His concern is understandable. Sucker Punch follows five women, each of whom has been institutionalized within the walls of a decrepit insane asylum, fighting against their pasts, their evil captors and each other. While their struggle is as rough as Snyder implies, their only means of escape is to imagine themselves in an alternate reality while they dance for paying customers. During these dances, the girls are not prisoners, but masters of their own destinies, and the action really takes off as Babydoll, Sweet Pea, Rocket and Amber battle steampunk zombies, dogfight fire-breathing dragons from the cockpits of World War II bombers and take on teams of 50-foot samurai warriors.

The fact that the movie is about five women who are locked in an asylum and forced to give private dances might initially seem demeaning. And the fact that the majority of the movie is set within the ’50s-era burlesque fantasy constructed by the controlling asylum director might seem a little condescending. And the fact that the alternate realities these women escape to involves them wearing next to nothing in five-inch heels and perfect makeup might seem somewhat sexist. But each actress in Sucker Punch wants to make it very clear that this movie is more than just a Comi-Con nerdgasm, and that there are completely legitimate and empowering elements to a film depicting five underdressed women blasting bad guys with machine guns.

Lead actress Emily Browning calls her role as Babydoll “extremely empowering,” even though she spends the film as a pigtailed schoolgirl.

“You see this sweet little girl,” Browning describes, “and her first line into the film is holding a knife to someone’s throat.”

Browning says she embraced “both sides: the sexiness and the strength. Females don’t need to be placed into these boxes of whether you’re sexy or you’re strong; you’re sensitive or you’re tough. Humans – men and women – are layered. I guess that’s one of the sucker punches of the film.”

When asked what empowered stars Jena Malone (Rocket), Vanessa Hudgens (Blondie) and Jamie Chung (Amber), the actresses jokingly reply, “Coffee! Red Bull! Tea!”

The three supporting actresses of Sucker Punch, however, were quick to point out that working on the set of the film required more than heavy doses of caffeine.
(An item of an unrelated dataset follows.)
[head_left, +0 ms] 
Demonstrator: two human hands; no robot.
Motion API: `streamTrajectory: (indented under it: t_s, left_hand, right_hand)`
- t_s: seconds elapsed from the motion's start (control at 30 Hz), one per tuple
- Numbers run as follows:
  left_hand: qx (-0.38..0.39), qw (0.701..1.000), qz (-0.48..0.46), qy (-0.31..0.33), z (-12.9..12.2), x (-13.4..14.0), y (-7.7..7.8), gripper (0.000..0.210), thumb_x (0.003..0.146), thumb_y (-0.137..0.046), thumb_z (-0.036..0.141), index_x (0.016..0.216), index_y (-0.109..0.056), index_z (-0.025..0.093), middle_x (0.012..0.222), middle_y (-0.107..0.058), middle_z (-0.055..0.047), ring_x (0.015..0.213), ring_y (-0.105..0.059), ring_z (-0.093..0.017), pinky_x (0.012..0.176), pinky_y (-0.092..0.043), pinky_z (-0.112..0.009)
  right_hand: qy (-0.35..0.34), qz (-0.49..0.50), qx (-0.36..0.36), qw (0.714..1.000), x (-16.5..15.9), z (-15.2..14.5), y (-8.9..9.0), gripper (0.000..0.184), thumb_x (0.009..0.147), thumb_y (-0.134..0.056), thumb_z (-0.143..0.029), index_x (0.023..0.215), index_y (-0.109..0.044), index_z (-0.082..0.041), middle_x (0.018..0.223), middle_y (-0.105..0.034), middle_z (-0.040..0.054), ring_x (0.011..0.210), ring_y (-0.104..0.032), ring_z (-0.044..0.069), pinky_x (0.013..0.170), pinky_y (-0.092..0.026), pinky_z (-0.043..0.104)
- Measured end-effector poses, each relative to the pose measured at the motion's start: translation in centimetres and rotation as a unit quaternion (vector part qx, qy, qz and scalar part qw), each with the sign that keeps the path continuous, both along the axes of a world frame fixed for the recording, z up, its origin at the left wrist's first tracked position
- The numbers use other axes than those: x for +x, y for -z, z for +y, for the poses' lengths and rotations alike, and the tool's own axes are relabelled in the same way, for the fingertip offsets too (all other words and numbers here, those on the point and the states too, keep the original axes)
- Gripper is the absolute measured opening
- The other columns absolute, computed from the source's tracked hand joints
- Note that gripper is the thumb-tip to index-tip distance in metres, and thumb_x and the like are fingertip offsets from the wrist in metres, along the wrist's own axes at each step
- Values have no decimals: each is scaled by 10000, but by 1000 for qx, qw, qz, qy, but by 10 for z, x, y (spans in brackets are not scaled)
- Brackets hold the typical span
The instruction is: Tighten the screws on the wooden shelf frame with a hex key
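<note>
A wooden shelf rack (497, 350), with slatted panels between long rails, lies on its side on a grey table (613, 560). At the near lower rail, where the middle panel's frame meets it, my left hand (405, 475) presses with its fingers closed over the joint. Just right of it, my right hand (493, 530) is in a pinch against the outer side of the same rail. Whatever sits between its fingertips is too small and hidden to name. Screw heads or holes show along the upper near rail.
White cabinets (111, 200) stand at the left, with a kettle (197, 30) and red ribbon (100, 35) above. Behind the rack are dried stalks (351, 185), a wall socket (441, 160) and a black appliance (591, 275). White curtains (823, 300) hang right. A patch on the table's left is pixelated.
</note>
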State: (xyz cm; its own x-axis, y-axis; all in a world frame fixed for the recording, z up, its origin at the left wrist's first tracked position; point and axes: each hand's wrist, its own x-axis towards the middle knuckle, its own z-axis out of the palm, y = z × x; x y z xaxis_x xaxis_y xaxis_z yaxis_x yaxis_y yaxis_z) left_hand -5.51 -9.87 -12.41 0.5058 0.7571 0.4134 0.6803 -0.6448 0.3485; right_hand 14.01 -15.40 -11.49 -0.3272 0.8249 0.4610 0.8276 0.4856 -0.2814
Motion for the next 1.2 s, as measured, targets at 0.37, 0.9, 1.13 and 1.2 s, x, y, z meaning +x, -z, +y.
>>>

Despite the film’s cerebral toughness, the talent had to be put through some pretty rigorous physical training of their own, working out daily to obtain the kind of balance between sexuality and strength described by Browning.

Malone describes the first day of shooting: “When were down in the trenches, doing our tough walk, there were explosions and dirt was sticking to our lip gloss, but we had to make this look good.”

Like the characters they were portraying, Hudgens says filming was physically difficult, but also mentally challenging, describing it “like any negative situation – you just got to battle your way through.”

Sucker Punch is certainly Snyder’s most daring film, ditching the archetypically tough-guy action hero routine for a cast that’s decidedly more feminine, but also as equally intrepid. And don’t let the tiny leather outfits and dirt-encrusted lip gloss fool you – this is no Moulin Rouge! meets Ya-Ya Sisterhood. This is “The Powerpuff Girls” for grown-ups, and these girls are coming to kick some ass.

“They fight back against those stereotypes. In the end, the girls are empowered by their sexuality instead of exploited by it,” says Snyder. “It’s the most complicated thing I’ve ever been around in my life. And I directed Watchmen – that was fucking complicated.”

Sucker Punch releases in theaters March 25.